Exercise objective: Output the data verbatim, minus the images.

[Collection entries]
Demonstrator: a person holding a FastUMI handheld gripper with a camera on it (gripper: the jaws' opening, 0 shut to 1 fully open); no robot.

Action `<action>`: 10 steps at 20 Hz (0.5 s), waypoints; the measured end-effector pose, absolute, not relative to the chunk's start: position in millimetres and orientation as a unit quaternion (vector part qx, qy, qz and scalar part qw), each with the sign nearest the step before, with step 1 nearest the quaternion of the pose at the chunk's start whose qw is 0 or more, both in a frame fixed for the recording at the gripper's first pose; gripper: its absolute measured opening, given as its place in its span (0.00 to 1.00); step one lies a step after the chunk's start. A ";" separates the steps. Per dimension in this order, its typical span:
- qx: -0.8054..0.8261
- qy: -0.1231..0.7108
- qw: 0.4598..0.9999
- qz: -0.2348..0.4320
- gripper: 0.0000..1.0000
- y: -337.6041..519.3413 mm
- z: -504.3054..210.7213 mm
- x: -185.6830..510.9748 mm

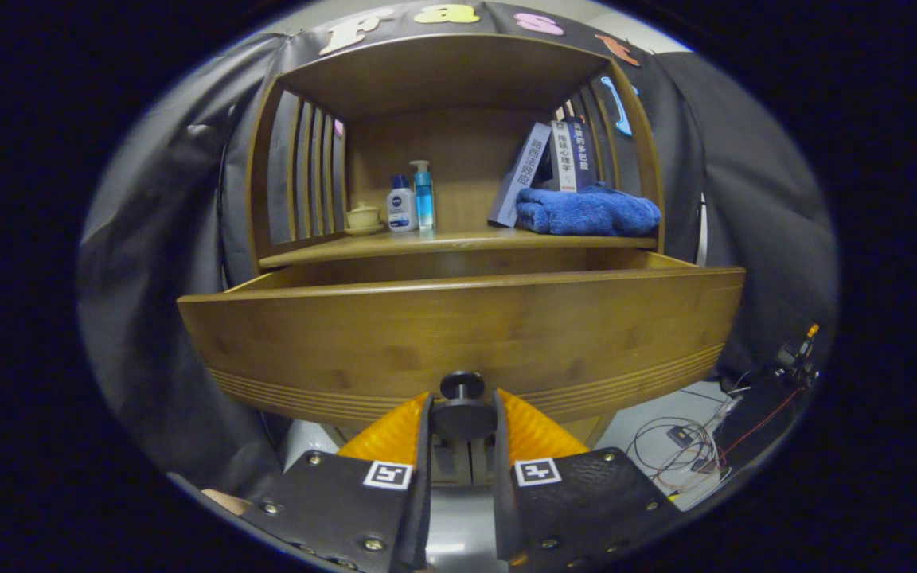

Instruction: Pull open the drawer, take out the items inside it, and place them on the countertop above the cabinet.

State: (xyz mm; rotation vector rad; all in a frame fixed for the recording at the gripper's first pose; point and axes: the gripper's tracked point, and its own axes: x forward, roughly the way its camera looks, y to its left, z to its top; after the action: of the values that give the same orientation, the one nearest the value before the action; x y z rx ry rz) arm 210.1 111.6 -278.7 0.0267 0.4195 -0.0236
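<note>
A wooden cabinet's drawer (458,334) stands pulled out toward me, its wide front panel facing the camera. A dark round knob (462,398) sticks out at the bottom middle of that panel. My gripper (462,414) is shut on the knob, one finger pressing each side of it. The drawer's inside is hidden behind its front panel. Above the drawer is the countertop (458,241), a wooden shelf inside the cabinet's open frame.
On the countertop stand a small cup on a saucer (364,217), a white bottle (401,204) and a blue pump bottle (423,195) at the left, leaning books (542,167) and a folded blue towel (590,211) at the right. Cables (685,450) lie on the floor lower right.
</note>
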 end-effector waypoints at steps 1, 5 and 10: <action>0.017 0.215 0.976 -0.011 0.33 111.4 -282.2 201.1; 0.026 0.219 0.975 -0.011 0.33 115.0 -279.8 183.9; 0.042 0.234 0.971 0.001 0.39 118.2 -269.5 170.9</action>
State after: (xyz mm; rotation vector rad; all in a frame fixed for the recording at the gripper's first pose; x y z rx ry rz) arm 170.9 118.2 -269.5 0.0853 0.4729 0.0022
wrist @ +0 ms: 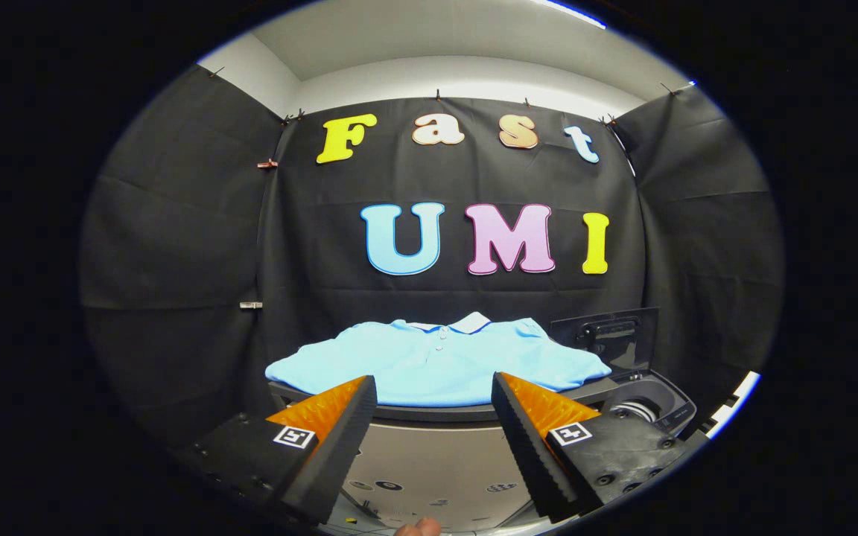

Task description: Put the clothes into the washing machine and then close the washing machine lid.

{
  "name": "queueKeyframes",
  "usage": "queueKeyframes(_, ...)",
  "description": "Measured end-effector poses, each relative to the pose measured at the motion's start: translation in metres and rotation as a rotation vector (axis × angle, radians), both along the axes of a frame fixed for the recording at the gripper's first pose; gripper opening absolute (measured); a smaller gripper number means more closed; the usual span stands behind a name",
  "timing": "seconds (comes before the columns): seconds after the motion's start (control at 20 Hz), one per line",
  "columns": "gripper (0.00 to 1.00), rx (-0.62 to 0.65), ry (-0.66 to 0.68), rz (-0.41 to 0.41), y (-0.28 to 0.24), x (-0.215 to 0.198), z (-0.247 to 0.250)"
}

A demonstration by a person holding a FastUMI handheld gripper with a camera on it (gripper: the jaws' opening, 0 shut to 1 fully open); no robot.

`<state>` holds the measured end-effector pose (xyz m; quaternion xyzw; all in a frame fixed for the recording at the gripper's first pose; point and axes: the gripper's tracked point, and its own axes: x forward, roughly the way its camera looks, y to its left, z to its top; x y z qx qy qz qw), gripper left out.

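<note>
A light blue polo shirt (436, 361) with a white collar lies spread flat on a dark tabletop (429, 412), just beyond the fingertips. To the shirt's right stands a small washing machine (652, 406) with its dark lid (608, 335) raised upright and the round drum opening showing. My gripper (434, 394) is open, held in front of the table edge, with nothing between its fingers. The shirt shows through the gap between them.
Black cloth walls close in the booth behind and on both sides of the table. The table's pale front panel (429, 461) lies below the fingers. A fingertip of a person's hand (418, 528) shows beneath the gripper.
</note>
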<state>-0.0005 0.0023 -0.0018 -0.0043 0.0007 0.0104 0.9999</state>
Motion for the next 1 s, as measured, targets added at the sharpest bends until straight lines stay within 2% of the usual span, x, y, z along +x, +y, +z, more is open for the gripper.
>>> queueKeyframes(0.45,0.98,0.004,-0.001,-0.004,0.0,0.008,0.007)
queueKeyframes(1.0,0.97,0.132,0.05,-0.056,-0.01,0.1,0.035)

Output below:
Demonstrator: a person holding a FastUMI handheld gripper with a camera on it (gripper: the jaws' opening, 0 shut to 1 fully open); no robot.

Action `<action>`: 10 steps at 20 Hz (0.5 s), waypoints; the measured end-effector pose, absolute, not relative to the chunk's start: position in millimetres and orientation as a unit quaternion (vector part qx, qy, qz and scalar part qw), each with the sign nearest the step before, with step 1 nearest the quaternion of the pose at the chunk's start whose qw is 0 or more, both in a frame fixed for the recording at the gripper's first pose; gripper: its absolute measured opening, given as its place in its span (0.00 to 1.00); step one lies a step after the chunk's start. A ";" separates the steps. Per dimension in this order, its typical span:
- qx: -0.8054..0.8261
- qy: -0.1231..0.7108
- qw: 0.4598..0.9999
- qz: -0.2348..0.4320
- gripper: 0.0000..1.0000
- y: -337.6041..519.3413 mm
- z: -504.3054..210.7213 mm
- x: -185.6830..510.9748 mm


Instruction: Pull open the drawer, take out the items inside it, and place them on the countertop above the cabinet.

State: (xyz mm; rotation vector rad; all in a frame fixed for the recording at the gripper's first pose; point and axes: the gripper's tracked point, and its own axes: x forward, roughly the way its camera looks, y to its left, z to its top; after the action: of the values that give the same orientation, the one nearest the value before the action; x y z rx ry rz) arm 210.1 111.6 -278.7 0.0267 0.4195 -0.0236
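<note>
A wooden cabinet's drawer (458,334) stands pulled out toward me, its wide front panel facing the camera. A dark round knob (462,398) sticks out at the bottom middle of that panel. My gripper (462,414) is shut on the knob, one finger pressing each side of it. The drawer's inside is hidden behind its front panel. Above the drawer is the countertop (458,241), a wooden shelf inside the cabinet's open frame.
On the countertop stand a small cup on a saucer (364,217), a white bottle (401,204) and a blue pump bottle (423,195) at the left, leaning books (542,167) and a folded blue towel (590,211) at the right. Cables (685,450) lie on the floor lower right.
</note>
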 end-effector waypoints at steps 1, 5 and 10: <action>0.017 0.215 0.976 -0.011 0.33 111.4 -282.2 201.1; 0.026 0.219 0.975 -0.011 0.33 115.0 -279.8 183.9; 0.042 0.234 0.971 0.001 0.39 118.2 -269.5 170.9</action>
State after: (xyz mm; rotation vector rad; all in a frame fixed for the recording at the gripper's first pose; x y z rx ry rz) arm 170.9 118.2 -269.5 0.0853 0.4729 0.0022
wrist @ +0 ms: 

Task description: Put the clothes into the washing machine and then close the washing machine lid.

{
  "name": "queueKeyframes",
  "usage": "queueKeyframes(_, ...)",
  "description": "Measured end-effector poses, each relative to the pose measured at the motion's start: translation in metres and rotation as a rotation vector (axis × angle, radians), both along the axes of a frame fixed for the recording at the gripper's first pose; gripper opening absolute (measured); a smaller gripper number means more closed; the usual span stands behind a name",
  "timing": "seconds (comes before the columns): seconds after the motion's start (control at 20 Hz), one per line",
  "columns": "gripper (0.00 to 1.00), rx (-0.62 to 0.65), ry (-0.66 to 0.68), rz (-0.41 to 0.41), y (-0.28 to 0.24), x (-0.215 to 0.198), z (-0.247 to 0.250)"
}

A demonstration by a person holding a FastUMI handheld gripper with a camera on it (gripper: the jaws' opening, 0 shut to 1 fully open); no robot.

`<state>` holds the measured end-effector pose (xyz m; quaternion xyzw; all in a frame fixed for the recording at the gripper's first pose; point and axes: the gripper's tracked point, and its own axes: x forward, roughly the way its camera looks, y to its left, z to its top; x y z qx qy qz qw), gripper left out.

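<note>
A light blue polo shirt (436, 361) with a white collar lies spread flat on a dark tabletop (429, 412), just beyond the fingertips. To the shirt's right stands a small washing machine (652, 406) with its dark lid (608, 335) raised upright and the round drum opening showing. My gripper (434, 394) is open, held in front of the table edge, with nothing between its fingers. The shirt shows through the gap between them.
Black cloth walls close in the booth behind and on both sides of the table. The table's pale front panel (429, 461) lies below the fingers. A fingertip of a person's hand (418, 528) shows beneath the gripper.
</note>
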<state>-0.0005 0.0023 -0.0018 -0.0043 0.0007 0.0104 0.9999</state>
Motion for the next 1 s, as measured, targets added at the sharpest bends until straight lines stay within 2% of the usual span, x, y, z along +x, +y, +z, more is open for the gripper.
>>> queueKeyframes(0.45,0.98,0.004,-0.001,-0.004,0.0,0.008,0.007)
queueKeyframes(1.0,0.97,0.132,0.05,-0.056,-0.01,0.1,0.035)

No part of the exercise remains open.